---- SOURCE DATA
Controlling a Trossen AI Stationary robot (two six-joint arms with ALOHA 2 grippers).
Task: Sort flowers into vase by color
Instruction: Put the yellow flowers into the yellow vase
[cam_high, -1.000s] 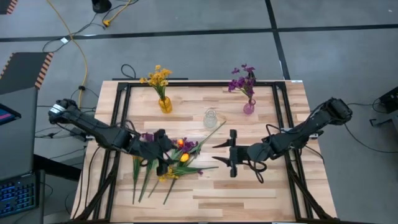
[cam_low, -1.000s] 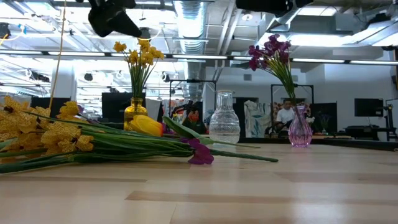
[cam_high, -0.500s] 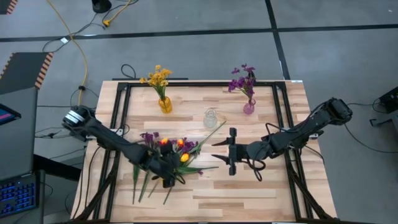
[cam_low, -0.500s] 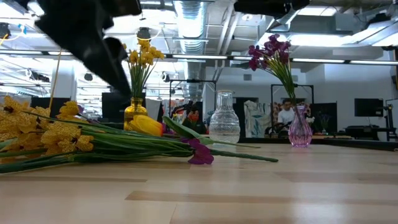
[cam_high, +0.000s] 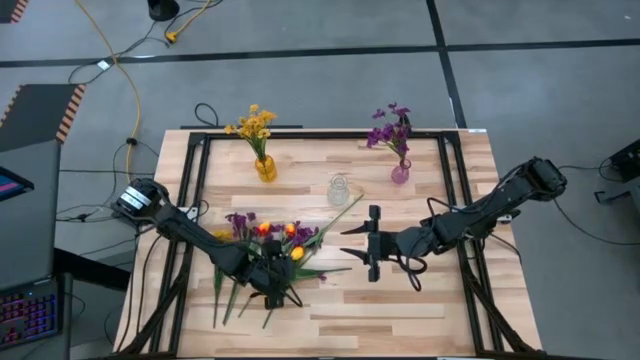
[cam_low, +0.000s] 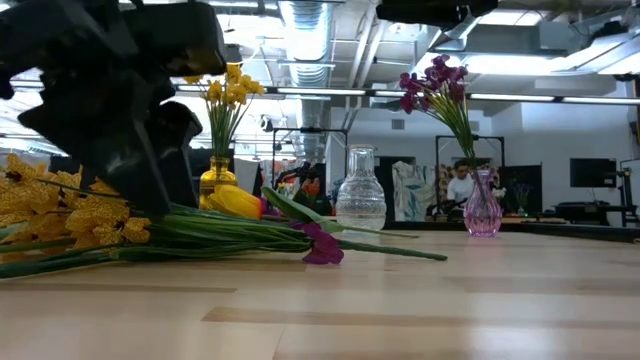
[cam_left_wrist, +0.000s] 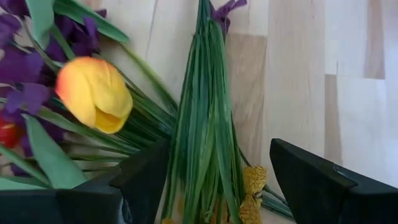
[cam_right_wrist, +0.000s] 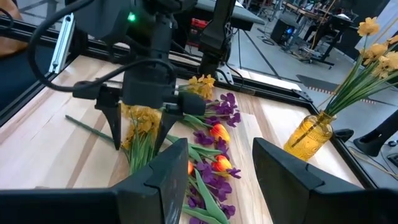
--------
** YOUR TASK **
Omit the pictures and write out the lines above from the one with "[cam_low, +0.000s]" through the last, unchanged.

** PROBLEM SOLUTION **
[cam_low, +0.000s] 
[cam_left_wrist, +0.000s] 
[cam_right_wrist, +0.000s] 

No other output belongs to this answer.